(DATA PROVIDED)
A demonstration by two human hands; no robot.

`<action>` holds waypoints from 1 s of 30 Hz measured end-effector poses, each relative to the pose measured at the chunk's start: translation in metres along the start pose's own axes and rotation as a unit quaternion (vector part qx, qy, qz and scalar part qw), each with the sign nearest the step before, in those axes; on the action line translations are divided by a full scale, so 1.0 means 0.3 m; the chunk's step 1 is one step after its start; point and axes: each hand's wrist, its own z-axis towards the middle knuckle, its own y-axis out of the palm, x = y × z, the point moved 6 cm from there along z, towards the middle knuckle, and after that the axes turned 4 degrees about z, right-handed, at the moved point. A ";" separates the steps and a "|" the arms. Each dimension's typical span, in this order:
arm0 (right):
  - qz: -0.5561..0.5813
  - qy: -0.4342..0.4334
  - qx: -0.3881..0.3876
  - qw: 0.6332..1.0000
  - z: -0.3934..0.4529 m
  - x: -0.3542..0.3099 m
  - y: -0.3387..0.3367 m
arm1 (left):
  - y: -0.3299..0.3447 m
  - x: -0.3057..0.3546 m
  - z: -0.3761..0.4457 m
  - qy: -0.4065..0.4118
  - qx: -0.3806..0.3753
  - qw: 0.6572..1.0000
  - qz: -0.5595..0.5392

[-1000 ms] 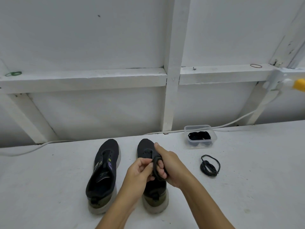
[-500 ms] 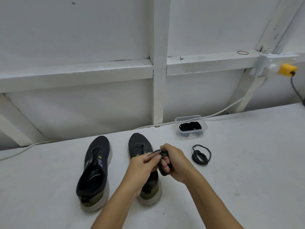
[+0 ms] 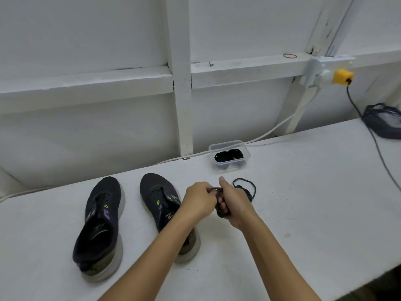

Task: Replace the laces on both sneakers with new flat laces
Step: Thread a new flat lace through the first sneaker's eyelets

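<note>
Two dark sneakers without laces stand side by side on the white table, the left sneaker (image 3: 101, 222) and the right sneaker (image 3: 160, 200), whose heel my left forearm partly hides. To the right of the right sneaker my right hand (image 3: 235, 205) grips a coiled black lace (image 3: 221, 210). My left hand (image 3: 200, 199) pinches the top of that coil. Another black lace (image 3: 246, 187) lies bundled on the table just behind my right hand.
A clear plastic box (image 3: 229, 156) with black laces in it sits near the wall. A white cable runs along the back edge. At the far right lie a dark basket (image 3: 383, 120) and a black cord from a yellow plug (image 3: 342, 77).
Both hands with the coiled lace have shifted right, off the right sneaker, and the view has swung right and down, bringing the basket into sight.
</note>
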 end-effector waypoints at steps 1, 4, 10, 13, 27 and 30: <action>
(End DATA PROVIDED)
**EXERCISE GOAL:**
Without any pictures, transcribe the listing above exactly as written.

**REPLY TO THE TASK:**
A demonstration by two human hands; no robot.

`<action>` holds waypoints from 1 s of 30 Hz measured end-effector poses, each relative to the pose measured at the chunk's start: translation in metres along the start pose's own axes and rotation as a unit quaternion (vector part qx, qy, qz and scalar part qw), each with the sign nearest the step before, in those axes; on the action line translations are divided by a full scale, so 1.0 means 0.3 m; the chunk's step 1 is one step after its start; point and axes: each hand's wrist, its own z-axis towards the middle knuckle, its own y-axis out of the palm, x = y × z, the point moved 6 cm from there along z, towards the middle knuckle, and after that the axes turned 4 degrees about z, right-handed, at the moved point. A ";" separates the steps and a "|" the arms. Each dimension's typical span, in this order:
arm0 (right):
  - qz: -0.5561..0.5813
  - qy: -0.4342..0.4334
  - qx: -0.3881..0.3876
  - qw: 0.6332..1.0000
  - z: -0.3934..0.4529 m
  - x: -0.3542..0.3099 m
  - y: -0.3387..0.3367 m
arm1 (left):
  - y: -0.3299..0.3447 m
  - x: -0.3057..0.3546 m
  - z: -0.3761..0.4457 m
  - qy: -0.4065..0.4118
  - qx: -0.3806..0.3753
  - qw: 0.6572..1.0000
  - qz: -0.5595..0.5392

[-1000 ms] 
[-500 ms] 
[+0 ms] 

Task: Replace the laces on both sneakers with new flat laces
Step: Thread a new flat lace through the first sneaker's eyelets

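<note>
Two dark sneakers without laces stand side by side on the white table, the left sneaker (image 3: 101, 222) and the right sneaker (image 3: 160, 200), whose heel my left forearm partly hides. To the right of the right sneaker my right hand (image 3: 235, 205) grips a coiled black lace (image 3: 221, 210). My left hand (image 3: 200, 199) pinches the top of that coil. Another black lace (image 3: 246, 187) lies bundled on the table just behind my right hand.
A clear plastic box (image 3: 229, 156) with black laces in it sits near the wall. A white cable runs along the back edge. At the far right lie a dark basket (image 3: 383, 120) and a black cord from a yellow plug (image 3: 342, 77).
Both hands with the coiled lace have shifted right, off the right sneaker, and the view has swung right and down, bringing the basket into sight.
</note>
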 end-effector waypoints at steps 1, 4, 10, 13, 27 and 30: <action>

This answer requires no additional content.